3. Review your state’s LLC laws for requirements and restrictions on LLC names. The laws regarding naming of the Limited Liability Companies vary from state to state and requirements or restrictions may include:

·   That the name end with the designation “Limited Liability Company”, “Limited Company” or an abbreviation of one of the two, such as “LLC”, “L.L.C.”, or “Ltd. Liability Co”.
·    That the name cannot be the same as another Limited Liability Company registered within the state.
·     That the name cannot include certain prohibited words, such as “bank”, “trust”, or “insurance”.

4. Choose a name for your LLC. Choose a name for your LLC that complies with your state’s laws governing the naming of Limited Liability Companies. Nolo Law recommends that your name:

·         Be distinctive
·         Be memorable
·         Be easily spelled and pronounced
·         Suggest the products or services you offer
·         Distinguish you from your competitors

5. Check to see that your LLC name is available. If you plan to form a LLC in one state and do business in another, you should check that your name is available in both states, as state law may require you to register your LLC in any state in which you do business. The Limited Liability Company Center offers a link to each state’s search form, where you can check to see if your name is available.

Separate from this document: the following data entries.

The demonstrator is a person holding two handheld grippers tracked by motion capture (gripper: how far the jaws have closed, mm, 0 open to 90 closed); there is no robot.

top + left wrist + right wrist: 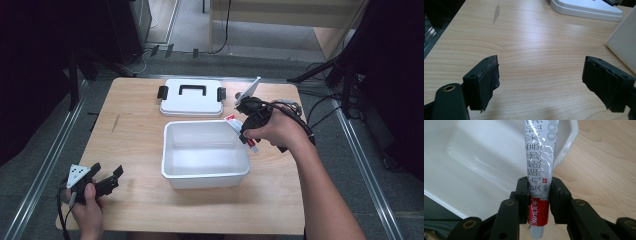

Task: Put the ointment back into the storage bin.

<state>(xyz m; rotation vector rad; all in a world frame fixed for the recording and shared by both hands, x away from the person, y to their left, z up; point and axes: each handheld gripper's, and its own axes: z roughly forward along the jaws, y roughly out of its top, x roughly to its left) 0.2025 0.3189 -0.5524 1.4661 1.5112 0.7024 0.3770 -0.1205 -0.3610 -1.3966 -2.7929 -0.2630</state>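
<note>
gripping a tube (539, 170) over the bin's rim (239, 131), lid (191, 98) behind.

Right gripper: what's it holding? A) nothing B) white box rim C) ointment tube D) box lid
C: the right gripper is clamped on a white-and-red tube, held over the rim of the white box; the lid lies apart on the table.

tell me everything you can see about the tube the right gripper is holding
The tube is a slim squeeze tube, silvery white with grey printed characters and a red band near its whitish cap end. Its skin looks like thin creased foil or plastic. The right gripper is shut on it at the red band, one black pad on each side. It hangs over the right rim of the open white bin, nothing else touching it.
</note>
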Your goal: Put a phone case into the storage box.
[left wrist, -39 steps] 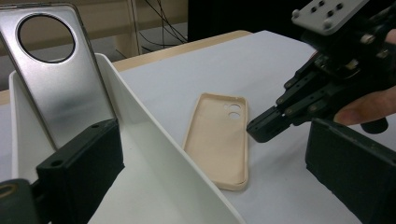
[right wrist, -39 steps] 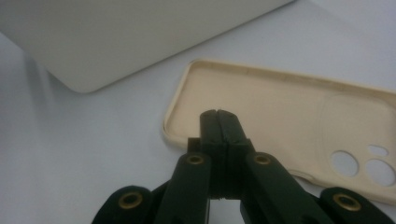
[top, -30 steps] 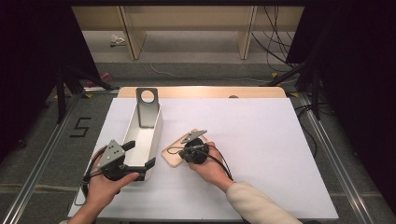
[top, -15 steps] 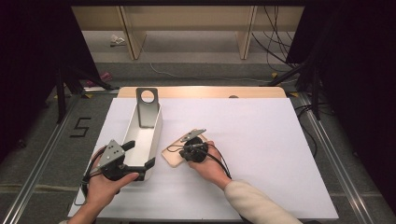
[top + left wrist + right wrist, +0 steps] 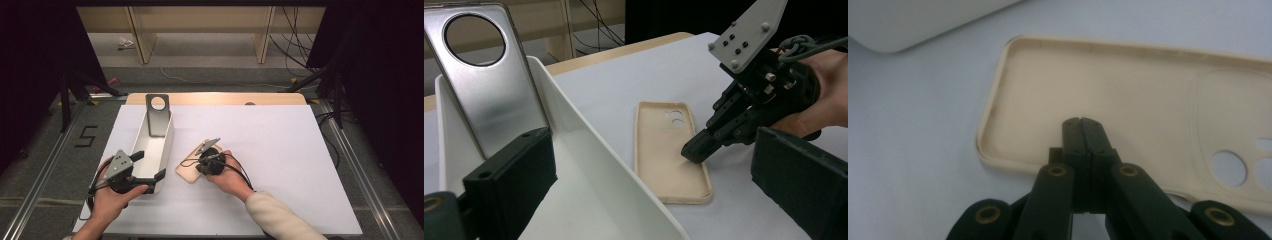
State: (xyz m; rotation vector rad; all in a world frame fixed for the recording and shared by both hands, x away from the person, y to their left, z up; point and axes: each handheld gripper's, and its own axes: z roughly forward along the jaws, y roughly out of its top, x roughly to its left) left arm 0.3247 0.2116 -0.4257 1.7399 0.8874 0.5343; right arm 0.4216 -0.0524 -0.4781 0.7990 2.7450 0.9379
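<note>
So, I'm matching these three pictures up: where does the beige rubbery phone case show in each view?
High view: the beige rubbery phone case lies left of centre, beside the white tray.
Left gripper view: mid-frame, flat, hollow side up.
Right gripper view: across the upper middle.
Shared landmark: the shut right gripper, whose tip is over the case's inside.

dim room, grey floor [image 5: 45, 165], perhaps wooden shelving [image 5: 200, 20].

- We read one mark — a black numeral "5" [image 5: 87, 135] on the grey floor left of the white-covered table.
- We find no legible text, label or brand on anything else — table or tools.
</note>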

6. Choose a registered agent. A registered agent, or process agent, is a person chosen to accept legal service, should your company become involved in a lawsuit. The process agent must be an adult resident of the state in which you will form your LLC. You may name yourself as the registered agent, your attorney (be sure to ask him or her first), or hire a service agent. To find national and local process agents, use your favorite search engine to search “process agent”. You may also want to check with your Secretary of State’s Office, as it may maintain a list of companies that serve as process agents. You can locate your state’s Secretary of State website by following the appropriate link on the Law Office of Travis Bowen, PC’s website.

7. File your Articles of Formation or Organization. Many states allow businesses to file Articles of Formation or Organization online. Follow the instructions for forming a new business on you state’s Secretary of State’s website. 

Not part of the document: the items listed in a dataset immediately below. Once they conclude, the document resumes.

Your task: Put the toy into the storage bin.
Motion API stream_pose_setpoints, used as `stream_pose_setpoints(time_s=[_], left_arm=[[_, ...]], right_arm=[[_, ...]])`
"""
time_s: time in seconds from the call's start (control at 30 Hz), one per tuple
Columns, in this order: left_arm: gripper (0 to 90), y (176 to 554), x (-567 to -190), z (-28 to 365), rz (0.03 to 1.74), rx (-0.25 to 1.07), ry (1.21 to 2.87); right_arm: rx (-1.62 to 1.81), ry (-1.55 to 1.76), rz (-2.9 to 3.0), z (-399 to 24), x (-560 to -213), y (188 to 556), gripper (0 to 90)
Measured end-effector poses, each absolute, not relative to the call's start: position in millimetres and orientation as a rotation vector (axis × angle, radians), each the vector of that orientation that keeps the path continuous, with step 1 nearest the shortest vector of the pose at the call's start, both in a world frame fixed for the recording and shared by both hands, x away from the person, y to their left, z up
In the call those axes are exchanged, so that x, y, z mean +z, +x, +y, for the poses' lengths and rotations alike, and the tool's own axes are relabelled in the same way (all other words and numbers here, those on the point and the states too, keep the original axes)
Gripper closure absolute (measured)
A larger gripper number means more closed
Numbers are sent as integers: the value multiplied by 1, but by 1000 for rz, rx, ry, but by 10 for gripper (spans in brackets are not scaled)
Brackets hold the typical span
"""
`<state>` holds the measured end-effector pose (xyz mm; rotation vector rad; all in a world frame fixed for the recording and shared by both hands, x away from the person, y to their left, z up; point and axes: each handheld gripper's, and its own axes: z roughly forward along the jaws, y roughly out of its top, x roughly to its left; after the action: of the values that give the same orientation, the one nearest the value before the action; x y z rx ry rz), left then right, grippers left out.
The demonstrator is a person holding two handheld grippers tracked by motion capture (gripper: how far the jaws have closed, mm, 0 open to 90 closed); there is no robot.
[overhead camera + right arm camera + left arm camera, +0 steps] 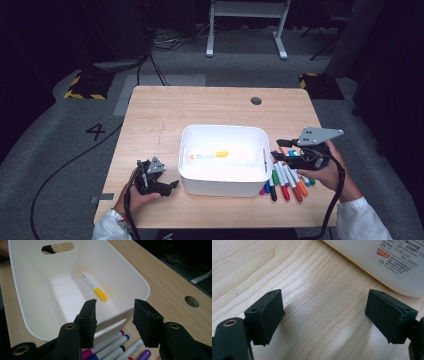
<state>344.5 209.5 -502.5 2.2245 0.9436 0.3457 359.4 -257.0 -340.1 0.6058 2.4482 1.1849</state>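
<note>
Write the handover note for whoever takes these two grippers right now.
Left gripper: open, empty, low over the table left of the white bin.
Right gripper: open, empty, above the bin's right rim and the marker pile.
Done: one yellow marker lies in the bin.
Left: the other markers lie on the table right of the bin; they probably go in next, one by one.

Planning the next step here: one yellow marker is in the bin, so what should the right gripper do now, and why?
Probably lower the open right gripper onto a marker in the row of markers beside the white bin; its jaws are empty and only the yellow marker lies inside.
</note>
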Motion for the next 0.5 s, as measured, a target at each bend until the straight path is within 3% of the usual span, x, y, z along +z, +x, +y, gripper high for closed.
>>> stream_pose_setpoints(time_s=[0.5], left_arm=[[154, 344, -502, 210, 943, 345, 2225]], right_arm=[[1046, 894, 2314, -339, -387, 354, 527]])
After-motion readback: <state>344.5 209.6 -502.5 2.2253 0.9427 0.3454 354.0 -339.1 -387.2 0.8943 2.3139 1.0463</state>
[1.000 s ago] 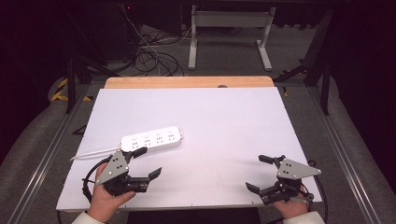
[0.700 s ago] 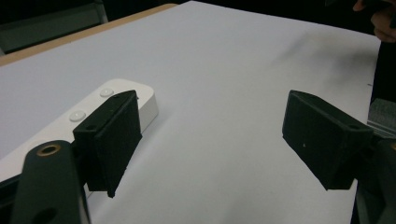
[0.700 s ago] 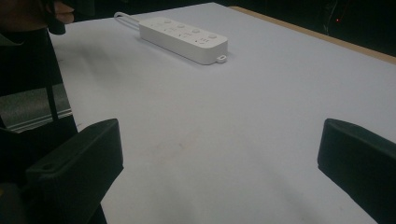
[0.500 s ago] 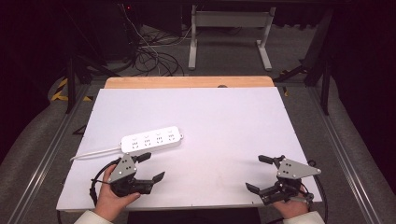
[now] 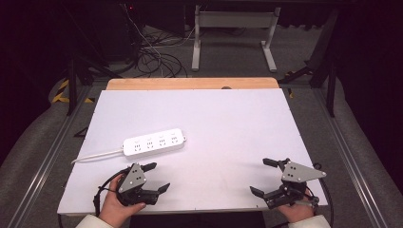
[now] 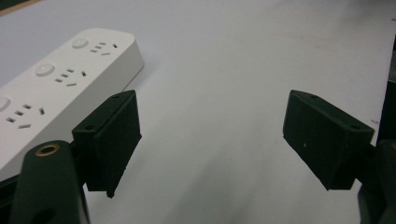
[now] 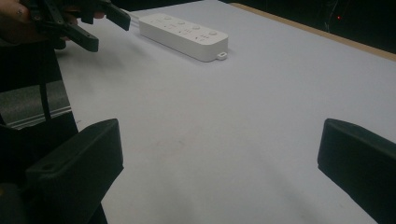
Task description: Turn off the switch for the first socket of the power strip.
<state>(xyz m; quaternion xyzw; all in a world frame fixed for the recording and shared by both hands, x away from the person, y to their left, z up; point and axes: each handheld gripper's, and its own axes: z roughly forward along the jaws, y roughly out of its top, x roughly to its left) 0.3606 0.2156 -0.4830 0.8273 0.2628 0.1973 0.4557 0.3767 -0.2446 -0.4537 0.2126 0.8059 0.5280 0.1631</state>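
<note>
A white power strip [image 5: 154,142] lies on the white table [image 5: 228,123]; tangled cables [image 5: 157,59] cover the floor behind.

Each black tool, left tool [image 5: 155,176] and right tool [image 5: 264,176], carries a grey three-cornered plate; pale cuffs show at bottom edge.

One table [image 5: 228,123] stands here, with one white sheet [image 5: 247,142] covering most of its top and one strip of bare wood [image 5: 190,83] at the far edge. One power strip [image 5: 154,142] lies on the sheet, with one cord [image 5: 95,156] running from it. The strip has four socket groups, and three round buttons show in the left gripper view. There are two grippers, the left [image 5: 156,176] and the right [image 5: 264,176], each with two jaws set wide apart. Two hands hold them, the left hand [image 5: 116,209] and the right hand [image 5: 294,212].
</note>
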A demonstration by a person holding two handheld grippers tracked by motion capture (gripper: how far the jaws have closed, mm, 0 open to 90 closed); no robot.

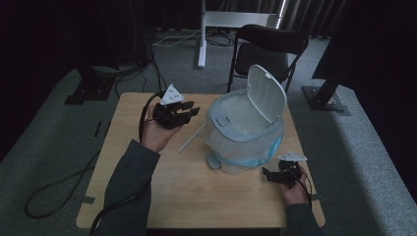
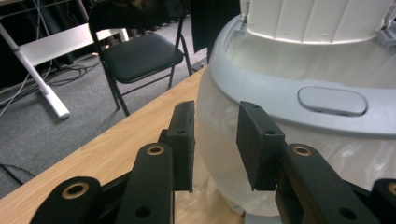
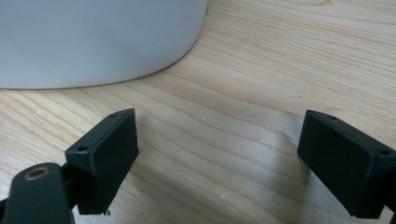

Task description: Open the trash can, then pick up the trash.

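The small white trash bin (image 1: 246, 130) is sitting in the middle of the wooden bench (image 1: 162, 196), with its lid (image 1: 265, 93) standing up and a thin plastic liner bag (image 1: 236, 147) hanging over its rim. The person is holding the left gripper (image 1: 184, 112) up in the air, just left of the bin, and its jaws are standing partly open with nothing between them. The right gripper (image 1: 269, 173) is resting low on the bench near the front right of the bin, and its jaws are standing wide open and empty too. It looks like the bag is being fitted or tidied. To do it well, I think the left jaws should be going in slowly, pinching only the loose plastic by the grey rim (image 2: 280, 100), and not tugging hard. A white stick (image 1: 192, 137) is lying on the bench beside the bin.
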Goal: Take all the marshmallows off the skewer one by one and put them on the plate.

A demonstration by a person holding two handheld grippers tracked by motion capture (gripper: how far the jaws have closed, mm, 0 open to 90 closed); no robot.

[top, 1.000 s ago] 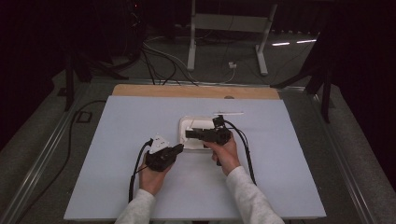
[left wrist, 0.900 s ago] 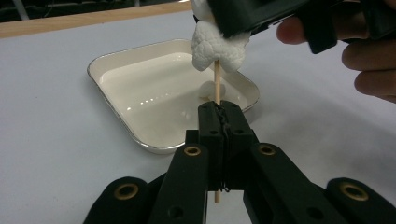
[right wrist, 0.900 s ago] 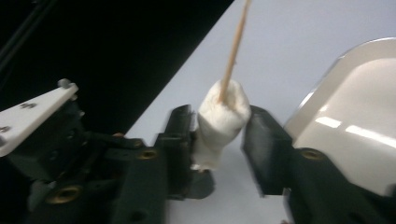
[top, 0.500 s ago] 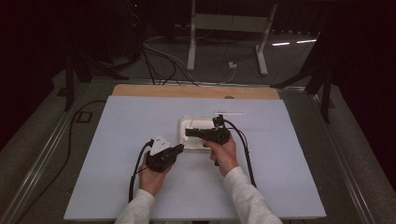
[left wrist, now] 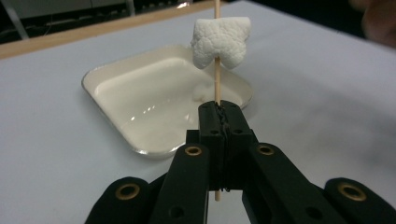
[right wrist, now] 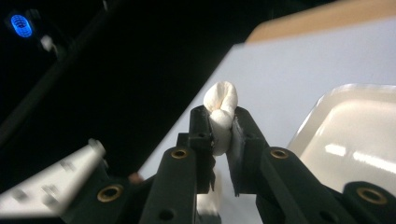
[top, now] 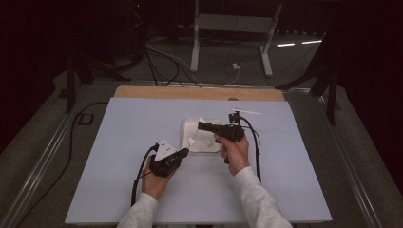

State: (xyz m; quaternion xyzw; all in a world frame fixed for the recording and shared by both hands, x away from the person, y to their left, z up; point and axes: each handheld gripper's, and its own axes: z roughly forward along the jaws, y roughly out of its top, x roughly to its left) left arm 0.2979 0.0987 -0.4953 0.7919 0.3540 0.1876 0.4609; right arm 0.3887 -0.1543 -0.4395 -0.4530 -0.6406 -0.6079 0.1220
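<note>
Here, nearest the person, the left gripper (top: 183,152) hovers low over the white table (top: 119,190), its jaws clenched on a thin wooden skewer (left wrist: 216,88) that stands roughly upright. One marshmallow (left wrist: 221,42) is already threaded on that stick, sitting clear above the jaw tips, with bare stick rising out of its top. In the left gripper view a further small white piece (left wrist: 200,93) lies in the tray, partly hidden behind the skewer.

Just beyond, the right gripper (top: 202,126) is held over the cream-coloured rectangular tray (top: 187,127); its jaws have just been closing and now squeeze a second marshmallow (right wrist: 221,116), which bulges out past the jaw tips and is visibly pinched at the waist. Farther back lie a small black-and-white item (top: 240,113) and the wooden edge (top: 199,93) of the table.

The step in hand appears to be threading the second marshmallow onto the skewer. To do it well, the left gripper should keep the stick steady and near vertical, while the right carries its piece above the stick's free end and presses it down along the stick's axis, through the soft bulging centre and not the pinched part. The grip looks firm enough; more squeeze would likely deform the sweet, and a sideways push could bend the stick or make it slip in the left jaws.
</note>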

8. Prepare and execute an operating agreement. An operating agreement is a contract between the members (owners) of the LLC and covers topics such as the initial members and their respective interest in the company, distribution of profits and losses among members, voting powers, procedures for admitting new members and resignation of current members, and rules for holding meetings. 

9. Obtain an Employer Identification Number (“EIN”). Unless your LLC is has only one member and you intend to file taxes as a disregarded entity (you will include your business income and expenses on your personal income taxes), you will need to obtain an EIN. To obtain your EIN online, visit the IRS website here. You will receive your EIN immediately after submitting the online application. For complete information about EINs see the IRS publication Understanding your EIN.

10. File Internal Revenue Service (“IRS”) Form 8832, if required. LLC’s are state entities, which are not recognized by the IRS for income tax purposes. Therefore, all LLC’s must choose whether to be classified as a partnership, an association taxable as a corporation, or to be disregarded as a separate entity. LLC’s with more than one member cannot choose to be disregarded as a separate entity. If you fail to file Form 8832, your LLC will be classified as a partnership, if it has more than one member, and if it has only one member, as a disregarded entity. You can find IRS Form 8832 on the IRS website.